Design and immunological properties of topographic immunogenic determinants of a protein antigen (LDH-C4) as vaccines

Abstract

Antibodies elicited by immunization with short peptides containing antigenic determinants have been shown, in general, to bind with greatly reduced affinity to the corresponding region in the native proteins. Thus, contiguous linear peptides have not proven to be effective immunogens in generating high affinity neutralizing or protective antibodies and consequently appear to be poor prospects for vaccines. The molecular basis for such reduced reactivity is clear from the crystal structure determination of antibody Fabs bound to protein antigens, which showed the complementarity between interfaces to be lock-and-key-like and extending over a large area (750 A2) involving discontinuous segments of the polypeptide chain. Thus, small perturbations in the secondary and tertiary structure of the antigen have profound effects on the fit of the antigen and its corresponding antibody. Because short peptides are unlikely to assume any particular conformation in solution, the fit is likely to be poor. New strategies are therefore required to produce conformationally stable peptides that mimic the critical structural features of the protein antigenic site.
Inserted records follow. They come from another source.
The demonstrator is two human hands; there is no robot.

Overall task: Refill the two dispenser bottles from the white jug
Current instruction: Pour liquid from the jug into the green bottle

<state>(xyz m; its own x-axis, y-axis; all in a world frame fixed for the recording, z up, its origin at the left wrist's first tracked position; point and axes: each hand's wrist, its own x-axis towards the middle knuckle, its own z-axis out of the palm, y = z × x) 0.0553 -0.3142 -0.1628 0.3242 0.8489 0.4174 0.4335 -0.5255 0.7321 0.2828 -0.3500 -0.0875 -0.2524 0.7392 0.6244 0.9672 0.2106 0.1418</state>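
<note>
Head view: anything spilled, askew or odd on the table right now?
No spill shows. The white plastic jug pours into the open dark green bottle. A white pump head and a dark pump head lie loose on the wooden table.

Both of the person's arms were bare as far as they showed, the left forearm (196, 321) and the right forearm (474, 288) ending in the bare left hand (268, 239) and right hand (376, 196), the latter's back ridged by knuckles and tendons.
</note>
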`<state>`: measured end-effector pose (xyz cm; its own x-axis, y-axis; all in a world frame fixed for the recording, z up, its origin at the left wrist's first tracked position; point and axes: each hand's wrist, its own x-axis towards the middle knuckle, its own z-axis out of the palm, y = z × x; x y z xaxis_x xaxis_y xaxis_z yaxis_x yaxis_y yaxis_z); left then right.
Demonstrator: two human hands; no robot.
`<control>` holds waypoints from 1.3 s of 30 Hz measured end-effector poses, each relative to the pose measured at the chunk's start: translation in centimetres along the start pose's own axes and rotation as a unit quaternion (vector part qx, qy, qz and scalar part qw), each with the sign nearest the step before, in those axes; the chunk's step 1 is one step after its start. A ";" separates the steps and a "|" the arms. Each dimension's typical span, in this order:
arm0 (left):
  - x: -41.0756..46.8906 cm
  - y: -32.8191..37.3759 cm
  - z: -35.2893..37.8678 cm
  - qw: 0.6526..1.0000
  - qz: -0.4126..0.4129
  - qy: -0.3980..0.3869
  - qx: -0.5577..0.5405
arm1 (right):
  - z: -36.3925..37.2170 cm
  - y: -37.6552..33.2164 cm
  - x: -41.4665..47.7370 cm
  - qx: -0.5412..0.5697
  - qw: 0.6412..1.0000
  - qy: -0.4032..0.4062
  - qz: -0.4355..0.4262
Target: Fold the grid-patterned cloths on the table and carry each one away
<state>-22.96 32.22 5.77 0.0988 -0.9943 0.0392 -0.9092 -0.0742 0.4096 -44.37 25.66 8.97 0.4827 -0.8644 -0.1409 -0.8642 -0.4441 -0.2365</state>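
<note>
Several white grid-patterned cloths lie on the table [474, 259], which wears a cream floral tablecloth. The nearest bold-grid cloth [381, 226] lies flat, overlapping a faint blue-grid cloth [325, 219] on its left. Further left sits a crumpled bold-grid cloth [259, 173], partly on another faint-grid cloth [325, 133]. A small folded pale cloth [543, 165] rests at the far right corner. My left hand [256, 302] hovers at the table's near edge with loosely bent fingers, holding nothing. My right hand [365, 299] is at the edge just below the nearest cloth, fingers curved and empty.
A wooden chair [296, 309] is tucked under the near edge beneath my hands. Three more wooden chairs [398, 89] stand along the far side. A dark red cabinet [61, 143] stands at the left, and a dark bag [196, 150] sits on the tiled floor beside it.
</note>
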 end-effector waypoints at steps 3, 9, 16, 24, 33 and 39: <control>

Here we show that a putative topographic determinant of the testis-specific isozyme of lactate dehydrogenase C4 (LDH-C4), designed and synthesized to adopt a well defined alpha-helical secondary and tertiary structure (four-helix bundle motif) in aqueous solutions, is highly immunogenic in both rabbits and mice, inducing IgG antibodies that bind to native LDH-C4. This engineered conformational 40-residue peptide is considerably more effective in inducing antibodies, as compared with the corresponding linear peptide. The antibody response is obtained without coupling the peptide to a carrier protein, suggesting that the peptide contains a T-cell antigenic determinant. The strategy described here to produce a conformationally stable peptide that mimics the native structure may have general applications in vaccine design.